TEMPO.CO, Jakarta – Direktur Utama PT Garuda Indonesia (Persero) Tbk Irfan Setiaputra menceritakan kondisi perusahaannya di tengah tekanan likuiditas karena pandemi Covid-19. Irfan mengatakan pendapatan maskapai pelat merah itu pernah anjlok sampai 90 persen selama pagebluk.
“Pandemi ini memang hit-nya gila-gilaan. Kita pernah drop sampai 90 persen,” ujar Irfan kala ditemui Tempo di kantornya, kompleks Bandara Soekarno-Hatta, Cengkareng, 4 Juni lalu.
Penurunan pendapatan dipengaruhi oleh anjloknya jumlah penumpang. Keadaan ini membuat Garuda merugi. Pada kuartal III 2020, emiten berkode GIAA tersebut mengalami rugi bersih sebesar US$ 1,07 miliar atau Rp 16,03 triliun.
Meski belum memberikan laporan pembukuan hingga kuartal IV 2020, Irfan menggambarkan rata-rata pendapatan Garuda hanya 60 persen dalam setahun. Tahun lalu, pendapatan perusahaan masih ditopang dari sisi pergerakan penumpang pada Januari-Februari atau saat pandemi Covid-19 belum masuk ke Indonesia.

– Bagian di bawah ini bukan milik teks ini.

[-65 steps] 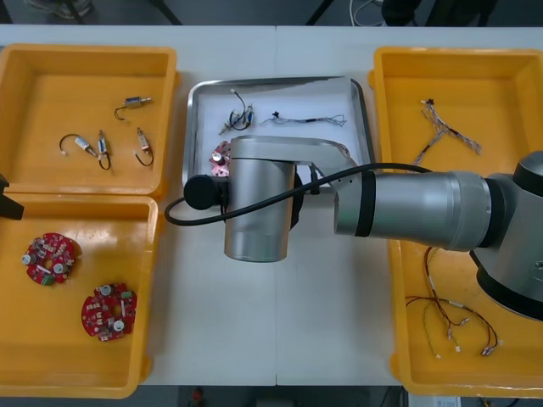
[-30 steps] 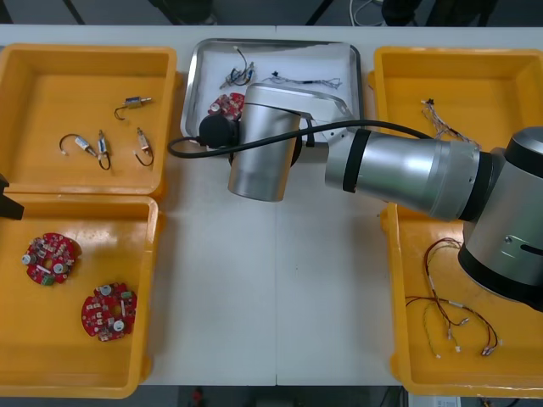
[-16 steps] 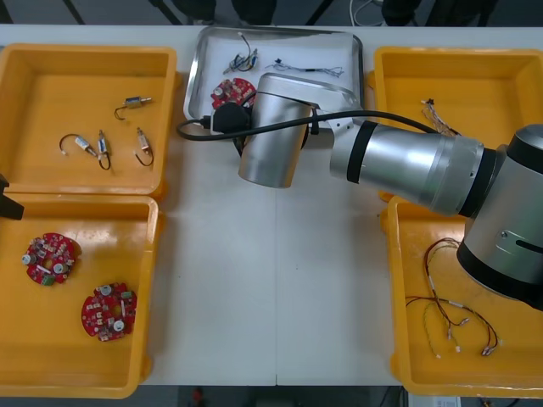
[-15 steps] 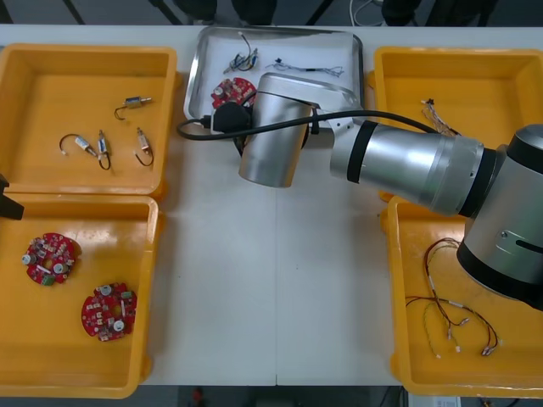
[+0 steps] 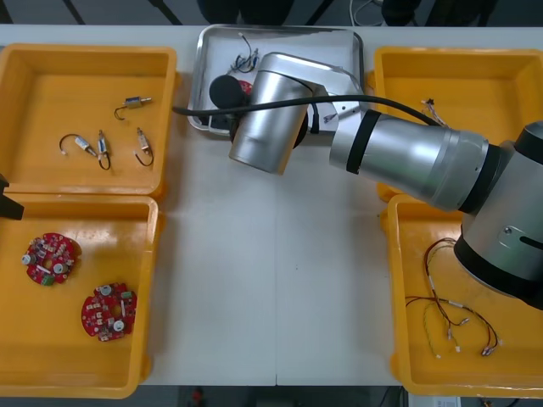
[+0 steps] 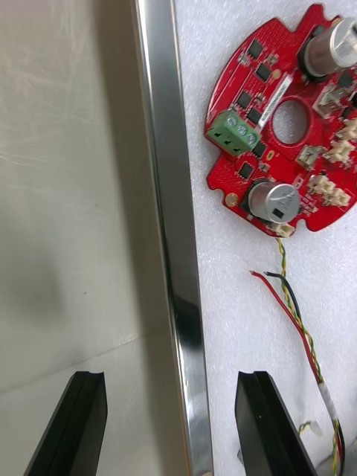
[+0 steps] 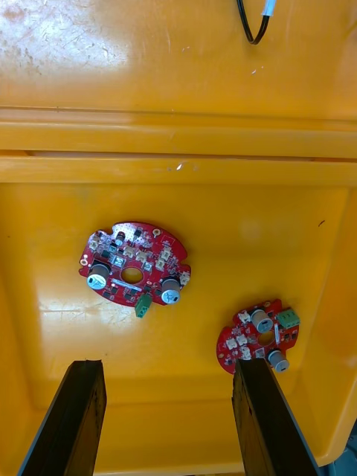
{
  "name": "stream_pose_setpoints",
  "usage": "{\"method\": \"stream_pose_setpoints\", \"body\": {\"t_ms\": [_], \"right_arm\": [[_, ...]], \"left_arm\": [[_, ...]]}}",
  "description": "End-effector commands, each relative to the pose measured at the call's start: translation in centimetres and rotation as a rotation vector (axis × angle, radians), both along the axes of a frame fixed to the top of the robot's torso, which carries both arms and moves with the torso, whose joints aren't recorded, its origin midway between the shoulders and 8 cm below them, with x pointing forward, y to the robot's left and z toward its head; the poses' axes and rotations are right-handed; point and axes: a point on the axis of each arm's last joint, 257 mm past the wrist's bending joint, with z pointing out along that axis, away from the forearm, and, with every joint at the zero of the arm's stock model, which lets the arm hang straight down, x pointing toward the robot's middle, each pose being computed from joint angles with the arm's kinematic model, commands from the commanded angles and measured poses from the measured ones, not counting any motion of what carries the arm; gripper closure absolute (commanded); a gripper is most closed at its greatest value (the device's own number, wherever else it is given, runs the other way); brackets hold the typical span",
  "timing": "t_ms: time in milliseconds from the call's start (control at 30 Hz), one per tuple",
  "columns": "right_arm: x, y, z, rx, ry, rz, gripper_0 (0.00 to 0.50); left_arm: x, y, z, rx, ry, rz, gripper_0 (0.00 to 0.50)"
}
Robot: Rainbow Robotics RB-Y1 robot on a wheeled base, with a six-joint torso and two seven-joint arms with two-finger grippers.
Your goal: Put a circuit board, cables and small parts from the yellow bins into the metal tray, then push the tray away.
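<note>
Metal tray (image 5: 280, 30), white inside, at the table's far edge between the two far yellow bins (image 5: 85, 76). It holds a round red circuit board (image 6: 286, 126); a red, yellow and black cable (image 6: 297, 320) lies with one end at the board's edge. The right gripper (image 6: 168, 379), fingers spread and empty, straddles the tray's rim: one finger over the bare table (image 5: 271, 280), the other over the tray's floor. The left gripper (image 7: 167, 366), fingers likewise apart and empty, hangs over the near left yellow bin (image 7: 223, 216), above two more circuit boards (image 7: 134, 260).

Bright, even light.
The tray (image 6: 165, 149) rim gleams, one dark patch along it; a soft shadow lies on the table (image 6: 67, 223) just beside it.
</note>
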Motion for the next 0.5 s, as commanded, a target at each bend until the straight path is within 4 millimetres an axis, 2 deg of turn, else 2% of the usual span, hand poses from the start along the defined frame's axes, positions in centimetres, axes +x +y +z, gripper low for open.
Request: {"method": "stream_pose_setpoints", "body": {"t_ms": [33, 200, 233, 333, 433, 500], "right_arm": [[-3.7, 3.8, 3.1, 0.094, 0.039, 0.041, 0.0], [-6.9, 3.2, 2.9, 0.142, 0.108, 0.007, 0.0], [-6.9, 3.2, 2.9, 0.142, 0.108, 0.007, 0.0], [-9.6, 1.5, 2.2, 0.16, 0.167, -0.042, 0.0], [-10.5, 0.7, 2.1, 0.172, 0.175, -0.068, 0.0], [-11.7, -1.1, 2.1, 0.182, 0.174, -0.117, 0.0]], "left_arm": [[-0.5, 1.6, 1.5, 0.078, -0.024, -0.054, 0.0], [-0.5, 1.6, 1.5, 0.078, -0.024, -0.054, 0.0], [-0.5, 1.6, 1.5, 0.078, -0.024, -0.054, 0.0], [-0.5, 1.6, 1.5, 0.078, -0.024, -0.054, 0.0], [-0.5, 1.6, 1.5, 0.078, -0.024, -0.054, 0.0], [-0.5, 1.6, 1.5, 0.078, -0.024, -0.054, 0.0]]}}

Tak bisa bertumpu pada bisnis penumpang reguler, Garuda sebetulnya telah berbelok mengandalkan penerbangan kargo dan certer. Namun, upaya pun tak cukup menolong keuangan perusahaan. “Tetap saja hasilnya minus,” kata Irfan.
Garuda akhirnya melakukan sejumlah efisiensi, termasuk memangkas jumlah karyawan. Irfan mengatakan perusahaan telah mengurangi lebih dari 20 persen karyawan sejak pandemi Covid-19. Pengurangan dilakukan dalam skema pensiun dini dan percepatan masa kontrak.